*Information shown*:

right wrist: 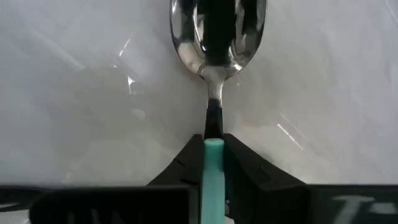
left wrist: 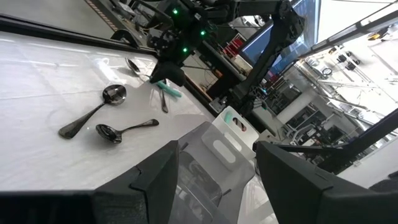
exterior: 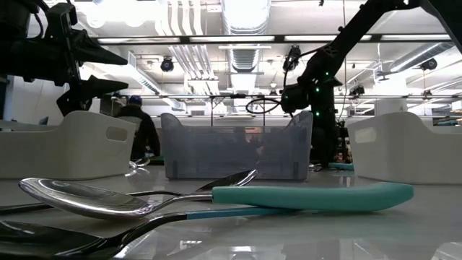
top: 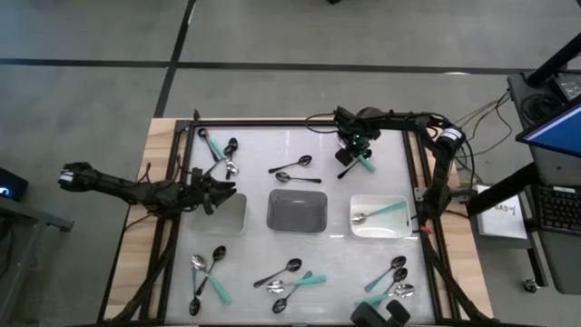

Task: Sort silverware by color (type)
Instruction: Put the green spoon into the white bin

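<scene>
Right gripper (right wrist: 213, 163) is pinched on the mint-green handle of a spoon (right wrist: 214, 43) at the far side of the bench (top: 272, 150), bowl looks silver, I think. Left gripper (top: 221, 191) hangs spread wide over the left white tray (top: 238, 218).

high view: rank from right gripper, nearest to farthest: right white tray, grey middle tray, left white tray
The right gripper is at the table's far side, shut on a mint-handled spoon.
1. Right white tray, just below it in the picture.
2. Grey middle tray, at table centre, slightly farther.
3. Left white tray, farthest, under the left gripper.
</scene>
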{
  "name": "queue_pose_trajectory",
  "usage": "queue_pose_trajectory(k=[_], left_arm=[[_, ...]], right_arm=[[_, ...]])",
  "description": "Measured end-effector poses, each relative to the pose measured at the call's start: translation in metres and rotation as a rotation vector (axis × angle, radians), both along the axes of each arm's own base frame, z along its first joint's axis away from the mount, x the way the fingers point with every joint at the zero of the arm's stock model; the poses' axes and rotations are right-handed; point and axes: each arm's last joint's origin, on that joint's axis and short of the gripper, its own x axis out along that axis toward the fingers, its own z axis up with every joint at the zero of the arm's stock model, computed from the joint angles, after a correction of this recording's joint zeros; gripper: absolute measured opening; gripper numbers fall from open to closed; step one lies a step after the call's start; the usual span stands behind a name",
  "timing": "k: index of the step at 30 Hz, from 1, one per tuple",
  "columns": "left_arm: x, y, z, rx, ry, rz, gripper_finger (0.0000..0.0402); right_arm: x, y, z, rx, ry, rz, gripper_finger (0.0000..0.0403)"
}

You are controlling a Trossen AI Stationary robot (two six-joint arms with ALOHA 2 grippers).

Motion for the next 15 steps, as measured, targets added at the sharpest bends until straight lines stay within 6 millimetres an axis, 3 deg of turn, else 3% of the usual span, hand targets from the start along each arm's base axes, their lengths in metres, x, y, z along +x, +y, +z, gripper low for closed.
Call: queue_pose_trajectory(k=[7, 11, 15], left_arm=[[0.0, 0.0, 0.0, 0.0, 0.0, 0.0, 0.0198], [0.0, 0.0, 0.0, 0.0, 0.0, 0.0, 0.0198], [0.0, 0.0, 0.0, 0.0, 0.0, 0.0, 0.0198]], right_arm=[[-0.007, 0.012, 0.048, -0.078, -0.117, 0.002, 0.0029], [-0.012, 0.043, 0.074, -0.115, -0.197, 0.044, 0.0029], [-0.016, 0.091, 0.079, -0.087, -0.252, 0.12, 0.0029]])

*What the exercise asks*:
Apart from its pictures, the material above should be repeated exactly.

*Answer section*:
right wrist: 
left wrist: 
exterior: 
top: 

Task: Sort silverware by color (type)
Instruction: Put the green spoon into the white bin

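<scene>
Right gripper (right wrist: 213, 163) is pinched on the mint-green handle of a spoon (right wrist: 214, 43) at the far side of the bench (top: 272, 150), bowl looks silver, I think. Left gripper (top: 221, 191) hangs spread wide over the left white tray (top: 238, 218).

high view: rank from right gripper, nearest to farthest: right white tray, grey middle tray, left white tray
The right gripper is at the table's far side, shut on a mint-handled spoon.
1. Right white tray, just below it in the picture.
2. Grey middle tray, at table centre, slightly farther.
3. Left white tray, farthest, under the left gripper.
</scene>
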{
  "name": "queue_pose_trajectory",
  "usage": "queue_pose_trajectory(k=[_], left_arm=[[_, ...]], right_arm=[[_, ...]])",
  "description": "Measured end-effector poses, each relative to the pose measured at the call's start: translation in metres and rotation as a rotation vector (axis × angle, radians), both along the axes of each arm's own base frame, z along its first joint's axis away from the mount, x the way the fingers point with every joint at the zero of the arm's stock model; the poses' axes and rotations are right-handed; point and axes: each arm's last joint's origin, on that joint's axis and short of the gripper, its own x axis out along that axis toward the fingers, its own z axis up with every joint at the zero of the arm's stock model, computed from the joint angles, after a correction of this recording's joint zeros; gripper: absolute measured opening; gripper numbers fall from open to closed; step one lies a step after the call's start; the usual span stands behind a name",
  "timing": "k: index of the step at 30 Hz, from 1, one per tuple",
  "columns": "left_arm: x, y, z, rx, ry, rz, gripper_finger (0.0000..0.0402); right_arm: x, y, z, rx, ry, rz, gripper_finger (0.0000..0.0403)"
}

You are controlling a Trossen AI Stationary robot (two six-joint arms with ALOHA 2 grippers).

Motion for the next 15 steps, as measured, targets added at the sharpest bends until straight lines stay within 6 millimetres an axis, 3 deg of turn, else 3% of the usual span, hand targets from the start along each arm's base axes, their lengths in metres, x, y, z along +x, +y, +z, gripper low for closed.
Call: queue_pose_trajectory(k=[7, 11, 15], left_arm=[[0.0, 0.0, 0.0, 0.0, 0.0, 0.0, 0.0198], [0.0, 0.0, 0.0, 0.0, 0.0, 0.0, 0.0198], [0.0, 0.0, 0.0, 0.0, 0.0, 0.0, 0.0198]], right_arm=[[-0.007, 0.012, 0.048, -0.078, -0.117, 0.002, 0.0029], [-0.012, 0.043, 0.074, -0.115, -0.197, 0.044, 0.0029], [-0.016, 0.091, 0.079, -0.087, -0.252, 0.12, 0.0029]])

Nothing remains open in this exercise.